En outre, le bouddhisme donne des éclaircissements sur la signification de l’appartenance collective des figures de bouddha. Le bouddhisme accepte l’existence de l’universel et du particulier. L’universel est une abstraction métaphysique imputée à un ensemble d’objets semblables afin de les ranger dans des catégories définies par des mots et des concepts. Par exemple, tous les gens ont sur leur visage un trait caractéristique par l’intermédiaire duquel ils respirent et qui fait que tous ces traits se ressemblent. Le « nez » universel est une imputation à ce trait du visage, permettant à tous les gens de partager le même « nez ». Pourtant, le nez de chacun est individuel et le nez d’une personne n’est pas le nez d’une autre. Il n’existe nulle part, de son côté, un nez universel qui serait un modèle idéal, séparé des nez particuliers ; il n’existe nulle part non des gens qui obtiennent le nez universel par la contemplation de leur propre nez. Il en est de même pour les figures de bouddha et les potentialités de la nature de bouddha qu’elles représentent. Les figures de bouddha universelles n’existent pas en tant qu’êtres individuels séparés du continuum de claire-lumière des individus ; non qu’il s’agisse pour les gens d’obtenir accès à des figures de bouddha universelles à travers les figures de bouddha de leur continuum de claire-lumière, comme joindre Dieu à travers l’esprit du divin au sein de leur âme.
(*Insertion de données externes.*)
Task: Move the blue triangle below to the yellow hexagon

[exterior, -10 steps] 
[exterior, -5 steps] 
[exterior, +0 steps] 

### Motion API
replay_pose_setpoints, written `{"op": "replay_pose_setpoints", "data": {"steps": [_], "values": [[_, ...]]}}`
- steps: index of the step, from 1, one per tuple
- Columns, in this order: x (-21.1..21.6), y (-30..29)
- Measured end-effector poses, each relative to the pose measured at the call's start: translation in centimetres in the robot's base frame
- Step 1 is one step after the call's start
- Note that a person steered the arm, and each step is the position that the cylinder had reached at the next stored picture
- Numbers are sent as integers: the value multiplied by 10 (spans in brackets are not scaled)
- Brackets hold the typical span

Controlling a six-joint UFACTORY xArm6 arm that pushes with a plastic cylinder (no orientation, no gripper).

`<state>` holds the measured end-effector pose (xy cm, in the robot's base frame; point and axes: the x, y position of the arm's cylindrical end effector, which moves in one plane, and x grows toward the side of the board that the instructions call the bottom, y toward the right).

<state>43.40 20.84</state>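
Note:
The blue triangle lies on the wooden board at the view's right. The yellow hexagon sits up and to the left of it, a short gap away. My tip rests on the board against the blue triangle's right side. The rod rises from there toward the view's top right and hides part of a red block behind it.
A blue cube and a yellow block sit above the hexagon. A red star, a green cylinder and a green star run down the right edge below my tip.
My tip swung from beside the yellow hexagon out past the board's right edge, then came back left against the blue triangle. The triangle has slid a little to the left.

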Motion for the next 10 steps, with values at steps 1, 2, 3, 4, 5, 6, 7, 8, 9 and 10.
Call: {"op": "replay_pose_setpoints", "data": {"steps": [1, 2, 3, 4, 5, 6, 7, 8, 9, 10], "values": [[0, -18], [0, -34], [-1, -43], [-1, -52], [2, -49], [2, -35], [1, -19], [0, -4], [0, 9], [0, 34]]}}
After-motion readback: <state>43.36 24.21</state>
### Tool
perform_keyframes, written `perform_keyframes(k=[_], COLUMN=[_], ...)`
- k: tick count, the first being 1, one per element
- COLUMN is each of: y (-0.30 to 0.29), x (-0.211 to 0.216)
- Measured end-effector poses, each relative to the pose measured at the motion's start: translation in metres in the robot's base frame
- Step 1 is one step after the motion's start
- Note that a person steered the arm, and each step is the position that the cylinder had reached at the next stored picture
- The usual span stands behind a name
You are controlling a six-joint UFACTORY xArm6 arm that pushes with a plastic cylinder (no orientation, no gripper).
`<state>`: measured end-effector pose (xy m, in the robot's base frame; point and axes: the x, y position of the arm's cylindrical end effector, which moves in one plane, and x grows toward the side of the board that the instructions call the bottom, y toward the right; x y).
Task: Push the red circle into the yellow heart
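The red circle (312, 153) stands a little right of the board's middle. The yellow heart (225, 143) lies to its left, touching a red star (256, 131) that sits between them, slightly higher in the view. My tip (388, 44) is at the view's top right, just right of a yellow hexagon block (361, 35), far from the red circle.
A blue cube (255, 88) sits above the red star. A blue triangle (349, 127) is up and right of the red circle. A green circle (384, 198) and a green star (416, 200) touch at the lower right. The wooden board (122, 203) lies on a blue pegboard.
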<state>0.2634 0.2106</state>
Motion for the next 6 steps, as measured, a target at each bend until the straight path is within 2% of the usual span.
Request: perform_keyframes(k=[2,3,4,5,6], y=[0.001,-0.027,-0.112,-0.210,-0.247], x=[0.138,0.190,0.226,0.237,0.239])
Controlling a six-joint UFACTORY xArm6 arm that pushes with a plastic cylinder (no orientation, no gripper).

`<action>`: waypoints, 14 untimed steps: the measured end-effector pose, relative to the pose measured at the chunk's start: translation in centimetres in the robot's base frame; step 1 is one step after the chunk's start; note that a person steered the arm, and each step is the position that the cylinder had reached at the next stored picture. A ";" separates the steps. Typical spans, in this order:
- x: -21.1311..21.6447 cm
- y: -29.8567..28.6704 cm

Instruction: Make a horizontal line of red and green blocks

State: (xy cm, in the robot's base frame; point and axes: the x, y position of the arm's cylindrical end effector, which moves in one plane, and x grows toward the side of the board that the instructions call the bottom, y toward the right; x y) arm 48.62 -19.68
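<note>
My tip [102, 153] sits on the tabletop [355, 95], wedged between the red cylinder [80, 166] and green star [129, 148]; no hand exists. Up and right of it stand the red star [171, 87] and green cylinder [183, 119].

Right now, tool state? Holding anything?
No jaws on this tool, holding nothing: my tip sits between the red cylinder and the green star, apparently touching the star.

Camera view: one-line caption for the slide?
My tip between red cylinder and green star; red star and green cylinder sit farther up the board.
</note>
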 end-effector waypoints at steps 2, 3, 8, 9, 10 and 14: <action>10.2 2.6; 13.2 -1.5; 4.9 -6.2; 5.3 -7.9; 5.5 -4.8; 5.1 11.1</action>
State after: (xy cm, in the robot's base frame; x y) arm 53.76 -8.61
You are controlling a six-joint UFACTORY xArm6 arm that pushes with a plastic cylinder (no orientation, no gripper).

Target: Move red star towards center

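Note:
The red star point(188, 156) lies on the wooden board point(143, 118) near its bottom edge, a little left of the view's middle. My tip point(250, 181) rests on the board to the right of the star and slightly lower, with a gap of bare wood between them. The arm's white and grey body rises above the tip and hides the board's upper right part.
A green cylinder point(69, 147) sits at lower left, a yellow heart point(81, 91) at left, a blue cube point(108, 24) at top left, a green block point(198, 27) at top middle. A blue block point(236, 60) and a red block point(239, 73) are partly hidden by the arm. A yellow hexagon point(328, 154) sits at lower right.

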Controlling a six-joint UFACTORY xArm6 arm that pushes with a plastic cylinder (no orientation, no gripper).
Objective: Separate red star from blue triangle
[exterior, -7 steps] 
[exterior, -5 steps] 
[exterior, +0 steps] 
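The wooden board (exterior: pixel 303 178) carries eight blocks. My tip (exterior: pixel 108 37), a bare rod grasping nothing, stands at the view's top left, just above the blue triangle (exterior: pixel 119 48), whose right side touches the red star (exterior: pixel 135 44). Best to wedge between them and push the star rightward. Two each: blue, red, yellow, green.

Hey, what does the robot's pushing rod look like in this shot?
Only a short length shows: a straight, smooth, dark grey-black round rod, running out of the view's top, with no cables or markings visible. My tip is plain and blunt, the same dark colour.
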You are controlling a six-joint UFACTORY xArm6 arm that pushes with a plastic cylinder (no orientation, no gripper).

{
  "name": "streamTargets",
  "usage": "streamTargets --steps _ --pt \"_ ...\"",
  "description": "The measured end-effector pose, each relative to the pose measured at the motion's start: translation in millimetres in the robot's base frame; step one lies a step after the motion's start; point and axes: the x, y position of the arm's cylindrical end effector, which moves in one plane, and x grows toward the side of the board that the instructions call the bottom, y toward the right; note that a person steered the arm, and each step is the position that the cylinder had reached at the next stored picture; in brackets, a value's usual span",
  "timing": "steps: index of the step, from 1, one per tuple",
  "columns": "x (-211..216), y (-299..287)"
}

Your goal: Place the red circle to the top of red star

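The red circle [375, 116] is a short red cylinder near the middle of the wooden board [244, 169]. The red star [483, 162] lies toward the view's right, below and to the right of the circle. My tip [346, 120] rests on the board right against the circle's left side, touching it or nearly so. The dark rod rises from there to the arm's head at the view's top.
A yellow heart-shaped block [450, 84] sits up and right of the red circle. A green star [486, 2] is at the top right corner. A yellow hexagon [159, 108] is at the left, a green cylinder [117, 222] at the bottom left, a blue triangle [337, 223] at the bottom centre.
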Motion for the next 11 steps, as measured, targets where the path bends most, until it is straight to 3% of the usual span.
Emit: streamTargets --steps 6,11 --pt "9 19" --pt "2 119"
De plus, à la différence des archétypes, les figures de bouddha n’arrivent pas spontanément à la conscience dans les rêves, l’imaginaire ou les visions – à moins que les gens ne se soient profondément familiarisés avec leurs formes au cours de leur vie présente ou lors de leurs dernières vies. Cela est vrai aussi pour le bardo, les périodes entre la mort et la renaissance. Le Livre tibétain des morts décrit les figures de bouddha qui apparaissent dans le bardo et conseille à ceux qui se trouvent dans cet état intermédiaire de reconnaître ces figures comme de pures et simples apparences produites par leur continuum de claire-lumière. Cependant, les gens à qui sont destinées ces instructions sont des personnes qui ont pratiqué le tantra au cours de leur vie. Ceux qui n’ont pas de pratique préalable du tantra font normalement l’expérience de leur continuum en donnant lieu, dans le bardo, à d’autres apparences que celles des figures de bouddha.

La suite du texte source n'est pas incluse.